El 19 de Marzo y el 2 de Mayo
El 19 de Marzo y el 2 de Mayo —Dale… dale… —dijo Restituta—. ¿A qué viene hablar de esas cosas? ¿A qué sacar de quicio a la muchacha, trastornándole el seso? Nada: no hay collar ni pendientes. ¿Ni cómo quieres que la niña lave la ropa ni cosa las camisas, cuando le dicen que va a ser, como si dijéramos, princesa?
—Nada, nada… yo la quiero y la estimo —afirmó Requejo—. ¿Por qué la hemos de privar de ese gusto? Que lo sepa… y digo más, señora hermana; y es que, aunque a mí no me gusta la holgazanería, porque ya ven Vds., yo desde la edad de catorce años… quiero decir, que aunque no me gusta la holgazanería, lo que es por estos días y de aquí a que nos casemos, si Inés quiere trabajar que trabaje, y si no que no trabaje.
D. Mauro volvió a reír, y alargando el brazo hacia Inés le tocó la barba.

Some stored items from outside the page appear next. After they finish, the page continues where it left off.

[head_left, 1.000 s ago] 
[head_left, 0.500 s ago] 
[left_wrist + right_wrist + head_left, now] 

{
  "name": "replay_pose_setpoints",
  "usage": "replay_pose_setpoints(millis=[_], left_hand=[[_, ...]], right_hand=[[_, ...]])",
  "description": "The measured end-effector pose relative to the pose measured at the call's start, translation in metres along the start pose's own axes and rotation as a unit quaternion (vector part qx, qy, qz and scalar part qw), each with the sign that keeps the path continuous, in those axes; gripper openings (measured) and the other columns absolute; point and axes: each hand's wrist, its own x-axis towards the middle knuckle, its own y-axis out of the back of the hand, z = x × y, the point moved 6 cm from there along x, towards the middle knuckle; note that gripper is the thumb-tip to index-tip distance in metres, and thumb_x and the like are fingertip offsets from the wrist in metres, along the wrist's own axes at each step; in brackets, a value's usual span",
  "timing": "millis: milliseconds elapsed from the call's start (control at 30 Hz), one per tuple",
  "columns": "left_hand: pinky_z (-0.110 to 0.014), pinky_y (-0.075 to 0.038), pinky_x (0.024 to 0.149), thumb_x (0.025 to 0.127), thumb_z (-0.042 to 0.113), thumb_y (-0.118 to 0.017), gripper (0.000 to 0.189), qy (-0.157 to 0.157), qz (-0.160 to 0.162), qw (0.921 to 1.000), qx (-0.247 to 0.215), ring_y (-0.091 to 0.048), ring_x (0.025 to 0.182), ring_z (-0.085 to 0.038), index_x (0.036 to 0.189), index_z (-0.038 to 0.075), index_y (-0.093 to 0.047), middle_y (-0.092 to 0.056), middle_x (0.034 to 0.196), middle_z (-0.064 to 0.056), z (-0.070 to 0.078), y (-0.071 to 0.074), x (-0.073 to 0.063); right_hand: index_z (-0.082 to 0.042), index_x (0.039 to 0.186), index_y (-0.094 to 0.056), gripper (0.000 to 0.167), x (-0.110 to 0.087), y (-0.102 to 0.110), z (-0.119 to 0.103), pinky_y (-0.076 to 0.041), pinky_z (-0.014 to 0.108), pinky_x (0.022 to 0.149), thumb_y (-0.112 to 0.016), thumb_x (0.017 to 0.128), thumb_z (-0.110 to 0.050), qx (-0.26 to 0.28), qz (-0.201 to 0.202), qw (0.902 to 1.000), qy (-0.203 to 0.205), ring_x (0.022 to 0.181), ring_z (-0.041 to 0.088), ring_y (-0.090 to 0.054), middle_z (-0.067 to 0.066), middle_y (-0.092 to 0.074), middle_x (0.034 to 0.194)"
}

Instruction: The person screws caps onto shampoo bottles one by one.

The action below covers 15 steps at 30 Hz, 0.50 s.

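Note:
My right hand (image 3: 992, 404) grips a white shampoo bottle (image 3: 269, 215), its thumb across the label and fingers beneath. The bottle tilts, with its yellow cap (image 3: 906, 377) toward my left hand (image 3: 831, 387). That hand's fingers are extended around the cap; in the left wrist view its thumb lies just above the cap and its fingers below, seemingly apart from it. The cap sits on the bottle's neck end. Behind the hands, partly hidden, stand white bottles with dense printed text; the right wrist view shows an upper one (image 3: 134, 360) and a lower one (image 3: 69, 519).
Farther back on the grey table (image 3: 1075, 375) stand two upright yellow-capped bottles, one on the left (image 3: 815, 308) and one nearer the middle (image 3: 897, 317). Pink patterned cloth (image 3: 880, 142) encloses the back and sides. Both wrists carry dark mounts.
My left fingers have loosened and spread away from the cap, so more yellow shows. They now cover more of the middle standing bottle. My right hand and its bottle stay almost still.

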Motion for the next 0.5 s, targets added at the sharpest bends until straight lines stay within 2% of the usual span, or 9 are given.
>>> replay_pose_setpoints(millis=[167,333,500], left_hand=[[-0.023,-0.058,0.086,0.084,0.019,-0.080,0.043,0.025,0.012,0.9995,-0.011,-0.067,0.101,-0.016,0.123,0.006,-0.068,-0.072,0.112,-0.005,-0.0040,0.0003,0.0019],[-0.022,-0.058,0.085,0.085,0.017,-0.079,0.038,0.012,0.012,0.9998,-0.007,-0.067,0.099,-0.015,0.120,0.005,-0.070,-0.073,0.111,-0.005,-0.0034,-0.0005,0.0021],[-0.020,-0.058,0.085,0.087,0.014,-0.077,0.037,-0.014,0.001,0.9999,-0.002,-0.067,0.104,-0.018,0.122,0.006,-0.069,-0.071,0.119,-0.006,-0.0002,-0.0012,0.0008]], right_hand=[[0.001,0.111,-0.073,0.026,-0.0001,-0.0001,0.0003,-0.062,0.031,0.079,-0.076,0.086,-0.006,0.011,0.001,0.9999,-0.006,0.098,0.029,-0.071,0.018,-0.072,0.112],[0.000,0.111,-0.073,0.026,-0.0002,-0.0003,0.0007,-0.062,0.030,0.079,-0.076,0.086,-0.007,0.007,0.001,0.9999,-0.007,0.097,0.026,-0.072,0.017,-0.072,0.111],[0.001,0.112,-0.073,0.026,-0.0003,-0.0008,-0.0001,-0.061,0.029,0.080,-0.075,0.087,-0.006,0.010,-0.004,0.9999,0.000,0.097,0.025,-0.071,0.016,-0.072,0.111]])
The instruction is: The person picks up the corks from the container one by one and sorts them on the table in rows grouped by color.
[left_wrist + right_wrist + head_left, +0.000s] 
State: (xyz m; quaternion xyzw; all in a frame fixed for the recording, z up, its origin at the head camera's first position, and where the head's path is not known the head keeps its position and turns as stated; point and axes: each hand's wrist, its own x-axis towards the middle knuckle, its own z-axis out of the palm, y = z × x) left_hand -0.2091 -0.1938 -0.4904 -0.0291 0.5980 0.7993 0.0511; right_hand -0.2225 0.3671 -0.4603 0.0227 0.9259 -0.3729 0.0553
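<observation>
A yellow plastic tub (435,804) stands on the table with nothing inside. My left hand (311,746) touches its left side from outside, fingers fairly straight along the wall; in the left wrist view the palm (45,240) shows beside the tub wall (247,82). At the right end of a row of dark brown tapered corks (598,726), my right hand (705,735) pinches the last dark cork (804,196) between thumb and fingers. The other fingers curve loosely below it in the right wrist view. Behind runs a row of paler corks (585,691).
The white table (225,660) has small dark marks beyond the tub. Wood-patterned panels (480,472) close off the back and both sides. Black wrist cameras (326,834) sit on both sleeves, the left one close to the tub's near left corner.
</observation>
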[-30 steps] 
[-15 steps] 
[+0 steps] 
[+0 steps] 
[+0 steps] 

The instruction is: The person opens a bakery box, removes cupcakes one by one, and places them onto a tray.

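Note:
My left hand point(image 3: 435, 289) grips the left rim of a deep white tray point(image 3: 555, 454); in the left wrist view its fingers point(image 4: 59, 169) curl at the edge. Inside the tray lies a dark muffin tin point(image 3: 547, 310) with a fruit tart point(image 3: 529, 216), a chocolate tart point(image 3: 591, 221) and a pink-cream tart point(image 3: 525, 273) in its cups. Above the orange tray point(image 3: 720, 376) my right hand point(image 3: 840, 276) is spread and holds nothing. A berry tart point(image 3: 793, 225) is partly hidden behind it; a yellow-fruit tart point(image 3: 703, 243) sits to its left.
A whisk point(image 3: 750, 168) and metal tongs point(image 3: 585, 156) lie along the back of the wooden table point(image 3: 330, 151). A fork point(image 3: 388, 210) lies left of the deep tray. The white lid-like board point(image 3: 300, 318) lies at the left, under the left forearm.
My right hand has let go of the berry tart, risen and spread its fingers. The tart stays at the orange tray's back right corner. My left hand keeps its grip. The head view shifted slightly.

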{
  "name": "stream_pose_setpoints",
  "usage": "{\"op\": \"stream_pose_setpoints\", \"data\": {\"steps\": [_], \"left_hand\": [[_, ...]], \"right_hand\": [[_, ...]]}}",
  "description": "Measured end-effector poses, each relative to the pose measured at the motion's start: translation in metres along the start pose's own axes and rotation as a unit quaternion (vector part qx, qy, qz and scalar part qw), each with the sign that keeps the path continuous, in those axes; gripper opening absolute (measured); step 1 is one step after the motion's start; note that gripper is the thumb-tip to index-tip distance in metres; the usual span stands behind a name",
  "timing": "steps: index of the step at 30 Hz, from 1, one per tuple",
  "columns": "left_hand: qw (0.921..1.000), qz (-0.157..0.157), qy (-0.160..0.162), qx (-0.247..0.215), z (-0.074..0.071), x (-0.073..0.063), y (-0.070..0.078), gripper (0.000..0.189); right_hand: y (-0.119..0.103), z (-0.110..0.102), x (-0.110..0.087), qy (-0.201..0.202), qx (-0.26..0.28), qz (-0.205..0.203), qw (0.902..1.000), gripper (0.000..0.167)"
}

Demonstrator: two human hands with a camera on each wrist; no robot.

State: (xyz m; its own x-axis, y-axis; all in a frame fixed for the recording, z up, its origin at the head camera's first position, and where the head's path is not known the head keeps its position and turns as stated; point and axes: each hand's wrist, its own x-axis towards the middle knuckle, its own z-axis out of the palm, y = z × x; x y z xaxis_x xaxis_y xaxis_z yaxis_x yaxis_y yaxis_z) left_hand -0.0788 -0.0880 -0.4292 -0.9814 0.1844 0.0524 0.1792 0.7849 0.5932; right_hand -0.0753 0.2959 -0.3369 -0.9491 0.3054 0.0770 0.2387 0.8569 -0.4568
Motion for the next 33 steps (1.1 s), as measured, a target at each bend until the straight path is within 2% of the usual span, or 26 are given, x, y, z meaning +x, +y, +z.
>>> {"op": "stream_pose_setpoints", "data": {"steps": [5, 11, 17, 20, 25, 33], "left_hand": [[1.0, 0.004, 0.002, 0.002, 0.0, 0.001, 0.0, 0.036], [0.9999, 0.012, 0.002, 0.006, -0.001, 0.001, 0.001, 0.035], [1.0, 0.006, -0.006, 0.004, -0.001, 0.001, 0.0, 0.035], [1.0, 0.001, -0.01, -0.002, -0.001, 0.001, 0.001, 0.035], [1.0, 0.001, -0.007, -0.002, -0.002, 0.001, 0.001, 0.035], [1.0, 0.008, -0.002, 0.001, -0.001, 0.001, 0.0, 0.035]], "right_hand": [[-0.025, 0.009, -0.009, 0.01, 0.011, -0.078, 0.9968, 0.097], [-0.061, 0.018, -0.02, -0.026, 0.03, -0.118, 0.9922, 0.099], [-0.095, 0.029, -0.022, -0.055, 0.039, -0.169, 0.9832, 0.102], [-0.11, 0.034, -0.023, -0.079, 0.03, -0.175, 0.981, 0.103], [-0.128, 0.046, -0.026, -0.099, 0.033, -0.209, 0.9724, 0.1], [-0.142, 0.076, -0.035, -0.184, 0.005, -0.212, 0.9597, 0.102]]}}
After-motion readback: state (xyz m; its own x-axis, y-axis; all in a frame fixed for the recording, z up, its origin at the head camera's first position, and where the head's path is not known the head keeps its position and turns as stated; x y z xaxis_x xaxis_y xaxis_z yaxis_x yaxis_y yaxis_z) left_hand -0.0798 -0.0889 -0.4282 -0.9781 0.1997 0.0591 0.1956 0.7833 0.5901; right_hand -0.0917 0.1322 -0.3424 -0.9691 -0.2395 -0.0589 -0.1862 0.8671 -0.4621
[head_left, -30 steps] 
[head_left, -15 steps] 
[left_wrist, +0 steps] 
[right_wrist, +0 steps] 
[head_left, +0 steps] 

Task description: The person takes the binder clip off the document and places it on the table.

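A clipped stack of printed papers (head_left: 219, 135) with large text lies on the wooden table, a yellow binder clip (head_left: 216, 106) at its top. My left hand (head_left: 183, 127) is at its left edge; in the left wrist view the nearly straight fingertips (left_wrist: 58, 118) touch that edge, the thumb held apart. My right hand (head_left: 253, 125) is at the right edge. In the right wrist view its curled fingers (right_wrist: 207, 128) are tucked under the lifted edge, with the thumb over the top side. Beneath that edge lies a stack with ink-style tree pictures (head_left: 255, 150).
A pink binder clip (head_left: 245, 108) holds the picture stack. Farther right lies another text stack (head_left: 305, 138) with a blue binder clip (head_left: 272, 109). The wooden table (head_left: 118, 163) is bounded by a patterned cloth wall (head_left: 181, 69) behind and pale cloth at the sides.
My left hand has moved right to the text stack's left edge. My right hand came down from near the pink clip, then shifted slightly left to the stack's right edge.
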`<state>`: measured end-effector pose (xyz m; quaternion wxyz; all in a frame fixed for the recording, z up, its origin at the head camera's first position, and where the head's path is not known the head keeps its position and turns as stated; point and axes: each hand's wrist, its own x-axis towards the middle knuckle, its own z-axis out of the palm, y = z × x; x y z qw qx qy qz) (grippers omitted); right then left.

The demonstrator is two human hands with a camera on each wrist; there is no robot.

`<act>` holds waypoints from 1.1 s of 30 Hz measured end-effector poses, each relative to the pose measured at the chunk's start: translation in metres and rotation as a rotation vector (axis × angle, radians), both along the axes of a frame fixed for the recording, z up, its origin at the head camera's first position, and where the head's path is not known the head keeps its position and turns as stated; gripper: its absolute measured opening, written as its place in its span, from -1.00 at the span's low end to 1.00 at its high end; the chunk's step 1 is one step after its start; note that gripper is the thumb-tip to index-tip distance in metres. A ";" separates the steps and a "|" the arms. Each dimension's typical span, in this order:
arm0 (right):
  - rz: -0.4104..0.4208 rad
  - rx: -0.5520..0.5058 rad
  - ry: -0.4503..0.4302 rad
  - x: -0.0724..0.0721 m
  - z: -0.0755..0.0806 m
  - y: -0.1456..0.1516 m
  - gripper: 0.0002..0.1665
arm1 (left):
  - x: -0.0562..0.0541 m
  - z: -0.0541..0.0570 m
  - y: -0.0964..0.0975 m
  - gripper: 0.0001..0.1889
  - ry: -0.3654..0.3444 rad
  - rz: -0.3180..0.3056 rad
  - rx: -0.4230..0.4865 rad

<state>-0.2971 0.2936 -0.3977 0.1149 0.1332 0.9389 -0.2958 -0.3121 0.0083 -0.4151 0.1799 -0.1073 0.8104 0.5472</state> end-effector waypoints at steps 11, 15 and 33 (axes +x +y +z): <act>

Estremeciose la muchacha como al contacto de un animal asqueroso, y rechazó bruscamente la caricia de su impertinente tío.
—¿Qué es eso, niña? ¿Qué modales son esos? —dijo D. Mauro frunciendo el ceño—. Después que me caso contigo…
—¿Conmigo? —exclamó la huérfana sin poder disimular su horror.
—Contigo, sí.
—Déjala, Mauro; ya sabes que es un poco mal criada. Niña, no se contesta de ese modo.
—¿Pues no tiene también su orgullo la pazpuerca?